In which V and M have seen an adequate film.I'm taking time out from my last few days in England to review
The Grudge 2 for y'all. Before we get into that, let's sum up what we know about these Grudge films.
Q: How many Grudge films are there?A: A whole lot. At least three or four Japanese films, some of which were made for TV and some of which seem to be remakes of each other, and two American remakes of those films. One of the Japanese TV films is laughably bad, while the Japanese theatrical version of Ju-On is hands down the scariest film I've ever seen.
Q: What is the basic premise of these films?A: This Japanese man finds out that his wife has an unrequited crush on their kid's school teacher. So he kills his wife, and then kills their kid, and then kills their kid's cat, and then kills himself. This results in the wife and kid (and sometimes cat) haunting their house and generally being extremely pissed off.
Q: So it's a haunted house film?A: Well, no. Conventional wisdom teaches us that when confronted with a haunted house, the best course of action is to leave ASAP. Once you're out of the haunted house you're okay. See also: The Amityville Horror, The Legend of Hell House.
The difference with the Grudge films is, once you've set foot in the house, you're screwed. Totally screwed. It's not haunted, it's
cursed, and the curse might kill you in the house, but more likely it's going to follow you home. And most likely it's going to mess with your head for a few days and make you crap your pants and
then kill you. And that's part of what makes these films so disturbing: there's no getting away from it
Q: So who goes into this house, then?A: Idiots.
Q: Who's the baddie?A: Technically I guess it would be the guy who went batshit crazy and killed his whole family. But in terms of supernatural evil, the wife and kid are the baddies of the film. In the Japanese versions, they appear not very frequently and are accompanied by a creepy croaking sort of noise. The dead kid always looks terrified and the dead woman moves in a weird, jerky, dead-person sort of way.

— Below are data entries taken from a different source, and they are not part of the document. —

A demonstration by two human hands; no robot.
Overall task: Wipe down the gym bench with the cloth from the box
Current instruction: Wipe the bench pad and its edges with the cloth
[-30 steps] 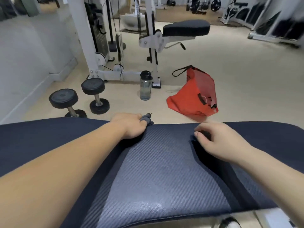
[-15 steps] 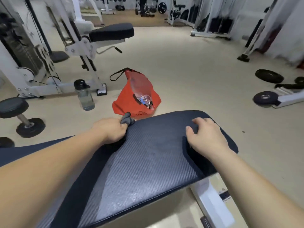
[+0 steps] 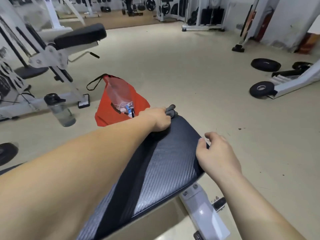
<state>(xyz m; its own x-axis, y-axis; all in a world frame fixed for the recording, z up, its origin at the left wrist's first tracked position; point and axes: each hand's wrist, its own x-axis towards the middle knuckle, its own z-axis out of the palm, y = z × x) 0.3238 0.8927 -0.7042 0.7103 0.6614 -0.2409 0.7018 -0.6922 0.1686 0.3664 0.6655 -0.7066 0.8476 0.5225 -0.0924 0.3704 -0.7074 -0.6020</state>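
The left hand [image 3: 158, 119] is clenched on a bunched grey cloth [image 3: 171, 110], pressing it onto the far corner of the gym bench [image 3: 166, 170]; 2 rolled folds of the cloth stick out past the knuckles, over the pad's far edge. The right hand [image 3: 216, 153] rests at the pad's right edge, fingers curled loosely with thumb and forefinger almost meeting; whether they pinch anything cannot be told. The pad is dark and textured, with a white metal frame [image 3: 202, 210] under its near right side. On the floor beyond the far edge lies a red bag [image 3: 110, 108], with a clear water bottle [image 3: 59, 110] to its left.
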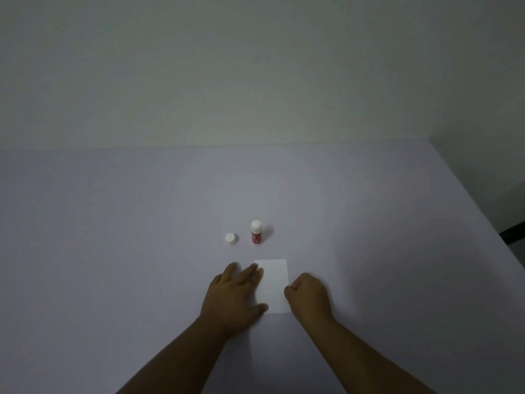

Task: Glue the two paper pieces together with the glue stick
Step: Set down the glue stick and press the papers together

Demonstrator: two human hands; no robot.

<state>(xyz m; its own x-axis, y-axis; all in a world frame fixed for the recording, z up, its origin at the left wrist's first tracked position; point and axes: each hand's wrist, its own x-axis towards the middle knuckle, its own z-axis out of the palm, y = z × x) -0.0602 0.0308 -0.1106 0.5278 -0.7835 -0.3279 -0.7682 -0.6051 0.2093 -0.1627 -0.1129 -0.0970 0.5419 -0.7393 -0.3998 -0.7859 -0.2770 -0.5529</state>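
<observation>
White paper (275, 282) between grips, long axis pointing away. Left hand (233, 294) spread flat on its edge; right hand (308, 297) fisted beside. Glue stick (256, 232) upright beyond, uncapped.

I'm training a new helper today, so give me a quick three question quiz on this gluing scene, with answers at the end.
1. True or false: the glue stick stands upright on the table.
2. Which hand lies flat with fingers spread on the paper? A) left B) right C) neither
3. Fill in: the white cap sits to the ____ of the glue stick, as the camera sees it.

Key
1. True; it stands beyond the paper.
2. A; the left hand presses the paper's left edge, while the right hand is curled at its right edge.
3. Left; the two stand apart.
</observation>
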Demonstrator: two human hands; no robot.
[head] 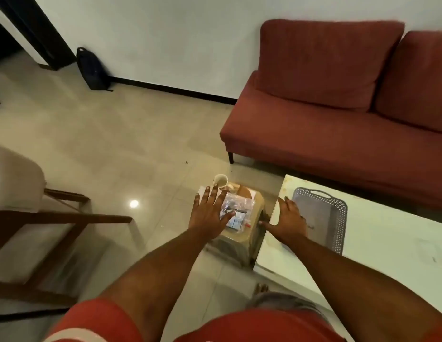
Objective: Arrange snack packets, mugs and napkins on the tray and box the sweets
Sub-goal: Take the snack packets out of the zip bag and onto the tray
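Both arms reach forward and down over a small tan stool (249, 233) standing on the tiled floor (111, 144) just beside the white bench (378, 243). The left hand (210, 213) hangs over the stool with its fingers (216, 193) spread wide and holding nothing; it hides part of the clear plastic snack packets (236, 206) heaped on the stool top, so how many lie there cannot be made out. A white mug (221, 181) stands at the stool's far edge, half masked by the fingertips. The right hand (289, 218) is also open and empty, over the gap between stool and bench. A grey perforated tray (338, 215) sits on the bench, its near corner covered by the right wrist. A red sofa (338, 107) is cut off at the right edge.
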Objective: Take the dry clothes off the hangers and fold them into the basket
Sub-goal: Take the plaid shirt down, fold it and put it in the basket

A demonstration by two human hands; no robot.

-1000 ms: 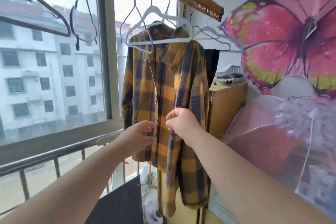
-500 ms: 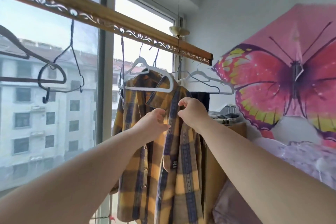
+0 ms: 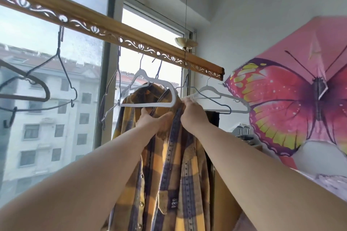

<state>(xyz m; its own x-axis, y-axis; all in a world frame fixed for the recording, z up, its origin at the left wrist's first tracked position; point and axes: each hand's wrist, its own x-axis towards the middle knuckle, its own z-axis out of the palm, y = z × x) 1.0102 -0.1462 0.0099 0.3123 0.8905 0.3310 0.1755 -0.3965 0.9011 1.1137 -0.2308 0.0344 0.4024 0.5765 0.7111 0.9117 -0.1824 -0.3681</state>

So now that we've covered all that, what can we say about the American remake of The Grudge 2? Not very much. It is frought with problems.

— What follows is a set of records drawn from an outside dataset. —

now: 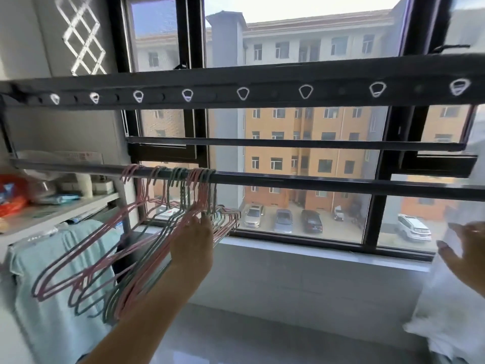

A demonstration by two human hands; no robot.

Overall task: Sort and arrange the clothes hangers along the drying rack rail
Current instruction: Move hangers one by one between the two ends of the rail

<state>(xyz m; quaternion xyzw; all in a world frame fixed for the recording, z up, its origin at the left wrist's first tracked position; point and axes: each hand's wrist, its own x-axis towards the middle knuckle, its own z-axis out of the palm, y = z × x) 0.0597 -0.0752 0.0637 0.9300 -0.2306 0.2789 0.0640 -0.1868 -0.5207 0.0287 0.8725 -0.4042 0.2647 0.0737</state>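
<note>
pink and green wire hangers [147, 232] hang bunched at the left of the lower rail [315, 181], swung aside since my left hand [193, 245] presses them with fingers around the rightmost, i judge, while my right hand [465, 248] waits with fingers spread, holding nothing.

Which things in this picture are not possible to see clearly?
Head view only:
- Hanger count: the hangers overlap on the rail.
- Left hand fingertips: hidden among the hangers.
- Right hand: blurred against white cloth.
- Shelf items: blurred.
</note>
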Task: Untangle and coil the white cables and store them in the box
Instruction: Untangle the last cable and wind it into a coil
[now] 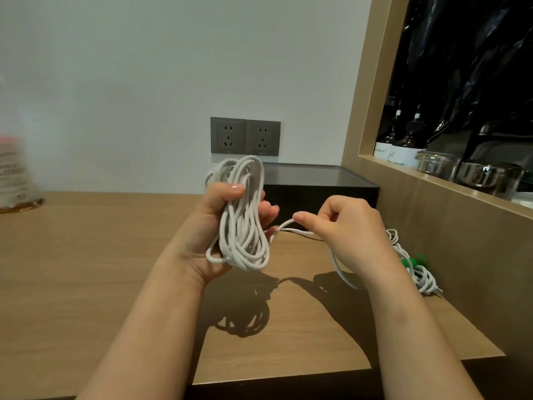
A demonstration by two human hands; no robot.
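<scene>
Over the light wooden surface (86,269), the left hand (202,235) has its grip clenched round a fat coil of white cable (243,226), thumb across the loops, held clear of the wood. Just beside it, the right hand (352,229) pinches the loose white strand (284,225) leaving that coil. Farther right, a second white cable bundle (421,277) lies on the surface beside something green (412,261). Behind the hands sits the black rectangular box (320,192), under two grey wall sockets (245,137).

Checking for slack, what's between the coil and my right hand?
Head view: a short stretch of white cable runs from the coil to the right hand.
</scene>
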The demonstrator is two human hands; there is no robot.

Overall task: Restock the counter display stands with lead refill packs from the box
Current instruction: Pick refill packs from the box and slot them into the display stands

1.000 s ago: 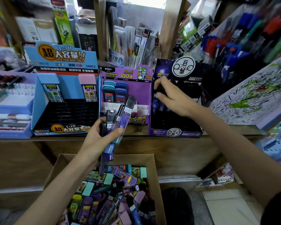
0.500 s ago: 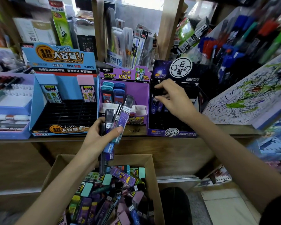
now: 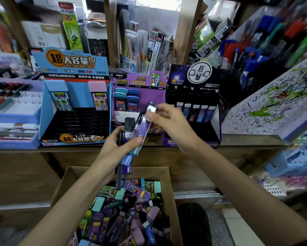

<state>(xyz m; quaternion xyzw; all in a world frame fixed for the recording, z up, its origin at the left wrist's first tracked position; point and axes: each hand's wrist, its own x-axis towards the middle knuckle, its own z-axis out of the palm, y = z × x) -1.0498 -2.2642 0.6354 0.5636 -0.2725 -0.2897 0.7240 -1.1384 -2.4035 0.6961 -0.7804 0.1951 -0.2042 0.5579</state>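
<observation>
A: Where are the lead refill packs (image 3: 129, 126)?
B: Several slim ones, fanned in the left hand (image 3: 113, 148) above the box (image 3: 60, 189), which is heaped with more.
A: The right hand (image 3: 174, 125)?
B: It pinches the purple starry pack (image 3: 143, 130) by its top.
A: And on the counter (image 3: 246, 139)?
B: Three stands: the blue stand (image 3: 74, 55) holds two packs, the purple stand (image 3: 156, 96) four, the black stand (image 3: 198, 73) five.

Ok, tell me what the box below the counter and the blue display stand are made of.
The box: plain brown cardboard by the look, matt and unprinted. The blue display stand: printed card, slightly glossy, creased at its folds; its black slotted insert looks like moulded plastic, though that is less certain.
</observation>
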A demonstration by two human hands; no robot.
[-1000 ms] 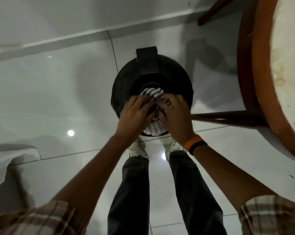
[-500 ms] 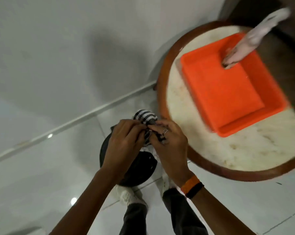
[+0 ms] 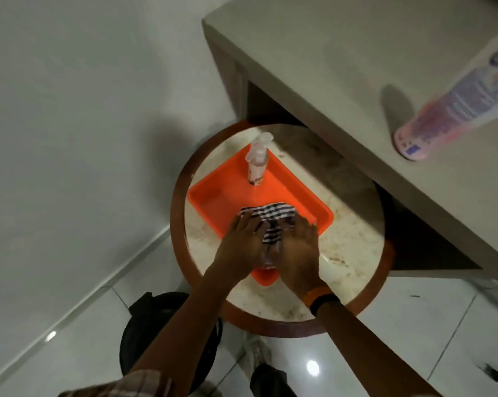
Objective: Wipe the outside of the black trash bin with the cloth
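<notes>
The black-and-white striped cloth (image 3: 272, 217) lies bunched in the orange tray (image 3: 219, 196) on the round table. My left hand (image 3: 242, 243) and my right hand (image 3: 298, 250) both press down on it side by side, fingers curled into the fabric. An orange and black band sits on my right wrist. The black trash bin (image 3: 144, 336) stands on the floor below my left forearm, partly hidden by that arm.
A clear pump bottle (image 3: 256, 160) stands in the tray's far corner. The round table (image 3: 356, 242) has a brown wooden rim. A grey counter (image 3: 342, 81) overhangs it, with a pink spray can (image 3: 448, 110) on top. My shoes and legs show on the white tiled floor.
Both hands lifted the cloth off the bin's top, carried it up and right, and now hold it down in the orange tray. The view swung from the bin to the table.
</notes>
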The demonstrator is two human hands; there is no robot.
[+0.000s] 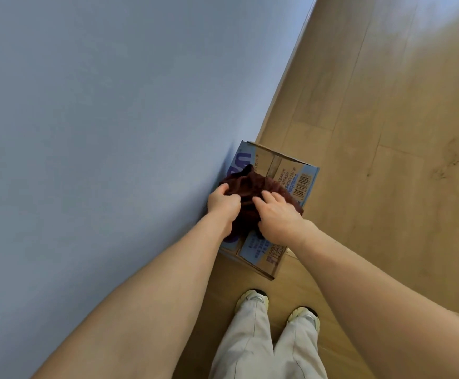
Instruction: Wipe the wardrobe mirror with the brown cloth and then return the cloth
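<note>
Brown cloth (253, 187) bunched on cardboard box (285, 170), left hand (223, 203) gripping it, right hand (277, 217) flat on it, print partly hidden

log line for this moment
left hand: grips brown cloth | right hand: rests on brown cloth | brown cloth: bunched on cardboard box beside wall | mirror: not in view

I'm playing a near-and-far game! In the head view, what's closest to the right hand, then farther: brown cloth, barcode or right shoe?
1. brown cloth: on the box, with the right hand touching it.
2. barcode: at the box's right edge.
3. right shoe: down on the floor, below the box.
</note>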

The biggest problem that I could see was blatant over-use of the angry dead woman. In the Japanese films, her presence is meant to be a significant shock. For this reason, you don't see her very often. And when you
do see her, she's doing something that your mind registers as badwrong... usually she's moving or standing in a peculiar way, or appearing somewhere you wouldn't expect (like under your bedsheets).
In the American film, I can just imagine the producers saying "hey, that dead woman scares people. Let's trot her out as much as possible, even when it's completely inappropriate or unnecessary to the plot." Angry Dead Woman shows up in practically every scene. Showing so much of her dilutes any shock value she had. Instead of thinking OMG OMG THAT'S BADWRONG you start thinking "oh yeah, she's going to show up any minute." There's this one scene where a girl is running through a hospital trying to get away from Angry Dead Woman, and everywhere she turns Angry Dead Woman is right there, just like Michael frigging Myers. Sad.
They've also given Angry Dead Woman a nonsensical back story that has nothing to do with being killed by her batshit crazy husband. A pretty significant chunk of the plot is dedicated to following up on the nonsensical back story, only for the characters to be told "you foolish Americans, this has nothing to do with the curse. She is angry because her batshit crazy husband murdered her." So it ends up being a waste of time, and that kind of pissed me off.
Another problem I saw, which most people probably won't pick up on, is that they ripped off two scenes from
the Eye films by the Pang brothers. In one scene, an old man is playing peek-a-boo with a ghost kid that only he can see, and in another scene a woman falls from a hospital roof and lands at the feet of her relatives. That hospital one was almost a frame-by-frame copy. I'll note that most American filmgoers will not have seen the Eye movies (soon to be remade no doubt) but I still think it's pretty frigging cheap and low to steal ideas from someone else's films. Personally, I would call that plagiarism.
The star of this film was
Amber Tamblyn, which is probably only a problem for me as I just don't like Amber Tamblyn.
Most everything else about The Grudge 2 was okay, if a bit confusing. The angry dead curse can apparently follow people to America. A note of caution: if you live in an apartment building, and one of your neighbors has been inside the Grudge house, everyone in your building is therefore screwed. Actually the whole cursed apartment block part of the plot was maybe the most interesting IMO. It primarily follows this one family who live next door to the Grudge House girl. Weird things start happening to them and to their neighbors. There's this one great scene where a neighbor girl is chugging a gallon of milk, and then vomiting the milk back into the milk jug without spilling a drop. Makes you wonder how long she's been standing there recycling the same gallon of milk. Gross.
Would I recommend this? Sure, why not. As per usual, I'd recommend the Japanese originals first. But this is decent enough.